The President of the Nigerian Senate, Bukola Saraki, is in trouble again. On Sunday his name popped up in the global list of infamy exposing some leading world politicians for utilising shell companies in tax havens to either conceal assets, evade tax, or launder funds.

That revelation, which is capable of attracting fresh criminal charges to the politician, came only 18 months after a similar investigation exposed his ownership of at least three secret offshore firms which he used in concealing assets abroad.

The expose also came even as the senator is battling to extricate himself from charges relating to false asset declaration. The matter is now at the Court of Appeal after the Code of Conduct Tribunal acquitted and discharged him.

In the new findings by PREMIUM TIMES and the International Consortium of Investigative Journalists (ICIJ), Mr. Saraki was found to sit on the board of an offshore entity while he was governor and later member of the Nigerian Senate in violation of his country’s code of conduct law.

The politician set up Tenia Limited in the Cayman Islands —a notorious tax haven in the Caribbean— in 2001, and ran it until at least 2015 as director and sole shareholder. It remains unclear what business

he transacted with the entity and what asset he might have used it to conceal.

But he failed to list the firm in his assets declaration filings when he was elected governor of Kwara in 2003, in defiance of the Code of Conduct Bureau and Tribunal Act. He also didn’t list the company when he was reelected governor in 2007 and when he was elected senator in 2011.

The latest details emerged from a leaked data obtained by German newspaper, Suddeutsche Zeitung, and ICIJ from two offshore secrecy providers (Appleby and Asiaciti Trust) and 19 secrecy jurisdictions.
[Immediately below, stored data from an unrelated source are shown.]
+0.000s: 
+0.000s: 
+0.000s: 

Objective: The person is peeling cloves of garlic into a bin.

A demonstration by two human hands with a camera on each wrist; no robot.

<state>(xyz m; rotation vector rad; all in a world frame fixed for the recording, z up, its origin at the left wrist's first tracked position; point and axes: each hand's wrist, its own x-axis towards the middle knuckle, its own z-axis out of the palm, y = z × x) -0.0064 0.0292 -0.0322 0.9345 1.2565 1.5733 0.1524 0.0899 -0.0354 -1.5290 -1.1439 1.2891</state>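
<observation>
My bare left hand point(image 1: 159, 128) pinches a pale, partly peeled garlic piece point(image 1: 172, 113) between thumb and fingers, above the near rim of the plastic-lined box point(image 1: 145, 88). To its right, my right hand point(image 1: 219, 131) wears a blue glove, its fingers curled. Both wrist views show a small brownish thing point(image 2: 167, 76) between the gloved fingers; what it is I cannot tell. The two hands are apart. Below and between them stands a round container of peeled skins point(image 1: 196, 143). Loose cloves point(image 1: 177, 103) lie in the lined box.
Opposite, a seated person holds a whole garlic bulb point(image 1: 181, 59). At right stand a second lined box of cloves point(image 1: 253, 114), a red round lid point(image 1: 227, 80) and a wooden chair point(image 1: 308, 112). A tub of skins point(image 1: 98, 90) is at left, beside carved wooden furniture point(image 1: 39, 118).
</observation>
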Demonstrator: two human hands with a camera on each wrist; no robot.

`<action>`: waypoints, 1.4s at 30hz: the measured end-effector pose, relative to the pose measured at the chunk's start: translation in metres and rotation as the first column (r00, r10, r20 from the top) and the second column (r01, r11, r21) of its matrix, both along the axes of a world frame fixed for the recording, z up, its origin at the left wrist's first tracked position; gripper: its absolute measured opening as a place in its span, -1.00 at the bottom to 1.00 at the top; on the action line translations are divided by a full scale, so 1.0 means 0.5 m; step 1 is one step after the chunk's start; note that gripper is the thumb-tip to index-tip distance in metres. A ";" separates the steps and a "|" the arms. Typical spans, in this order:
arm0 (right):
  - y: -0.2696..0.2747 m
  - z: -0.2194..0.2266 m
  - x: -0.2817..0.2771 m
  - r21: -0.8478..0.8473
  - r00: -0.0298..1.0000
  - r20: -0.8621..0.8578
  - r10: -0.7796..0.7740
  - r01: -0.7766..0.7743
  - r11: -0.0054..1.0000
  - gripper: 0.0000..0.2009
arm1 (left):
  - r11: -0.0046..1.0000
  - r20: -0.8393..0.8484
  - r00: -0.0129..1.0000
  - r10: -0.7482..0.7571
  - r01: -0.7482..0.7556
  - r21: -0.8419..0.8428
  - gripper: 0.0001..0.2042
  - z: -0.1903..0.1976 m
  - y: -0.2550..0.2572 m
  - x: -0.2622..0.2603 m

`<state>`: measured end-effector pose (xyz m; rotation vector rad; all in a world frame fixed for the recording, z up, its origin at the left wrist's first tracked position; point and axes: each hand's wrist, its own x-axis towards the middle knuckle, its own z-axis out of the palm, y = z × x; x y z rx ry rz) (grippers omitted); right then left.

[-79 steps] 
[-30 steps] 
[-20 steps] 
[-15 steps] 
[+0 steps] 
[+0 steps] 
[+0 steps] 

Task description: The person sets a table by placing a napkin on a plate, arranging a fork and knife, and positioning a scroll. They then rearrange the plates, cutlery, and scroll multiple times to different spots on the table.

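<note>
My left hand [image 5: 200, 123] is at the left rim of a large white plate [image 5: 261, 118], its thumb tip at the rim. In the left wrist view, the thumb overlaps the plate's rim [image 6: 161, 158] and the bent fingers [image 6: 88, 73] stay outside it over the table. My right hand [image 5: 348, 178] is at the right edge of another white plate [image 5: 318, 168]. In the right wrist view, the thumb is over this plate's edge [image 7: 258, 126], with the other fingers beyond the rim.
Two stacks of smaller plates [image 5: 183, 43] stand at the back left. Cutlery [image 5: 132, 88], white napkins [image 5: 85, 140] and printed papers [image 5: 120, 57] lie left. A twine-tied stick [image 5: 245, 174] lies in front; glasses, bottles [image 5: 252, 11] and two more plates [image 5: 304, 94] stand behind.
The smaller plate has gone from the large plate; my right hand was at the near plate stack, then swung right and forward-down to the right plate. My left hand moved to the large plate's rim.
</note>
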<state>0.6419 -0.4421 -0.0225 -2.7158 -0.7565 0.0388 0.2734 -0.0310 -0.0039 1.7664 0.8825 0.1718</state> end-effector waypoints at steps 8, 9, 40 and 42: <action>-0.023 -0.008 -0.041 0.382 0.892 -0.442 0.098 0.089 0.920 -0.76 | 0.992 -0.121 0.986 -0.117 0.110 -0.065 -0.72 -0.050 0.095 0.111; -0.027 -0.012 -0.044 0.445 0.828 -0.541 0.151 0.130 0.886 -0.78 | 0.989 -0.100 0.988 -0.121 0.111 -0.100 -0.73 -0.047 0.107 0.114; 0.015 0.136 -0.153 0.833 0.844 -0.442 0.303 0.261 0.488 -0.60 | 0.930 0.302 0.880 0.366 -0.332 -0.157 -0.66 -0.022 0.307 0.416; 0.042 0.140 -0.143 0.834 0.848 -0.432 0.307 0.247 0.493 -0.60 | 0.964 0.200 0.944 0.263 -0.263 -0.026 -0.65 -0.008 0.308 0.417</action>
The leaked 1.4 terabyte data, now infamously dubbed Paradise Papers, contains 13.4 million records and is no doubt one of the biggest leaks in history.

For a year, more than 380 journalists from 96 media organisations in 67 countries pored over the gigantic data, which cover a period of nearly 70 years, from 1950 to 2016. PREMIUM TIMES is the only Nigerian media organization involved in the investigation.

More than 120 politicians and country leaders, in nearly 50 countries as well as hundreds of business people across the world were identified in the record as users of offshore entities.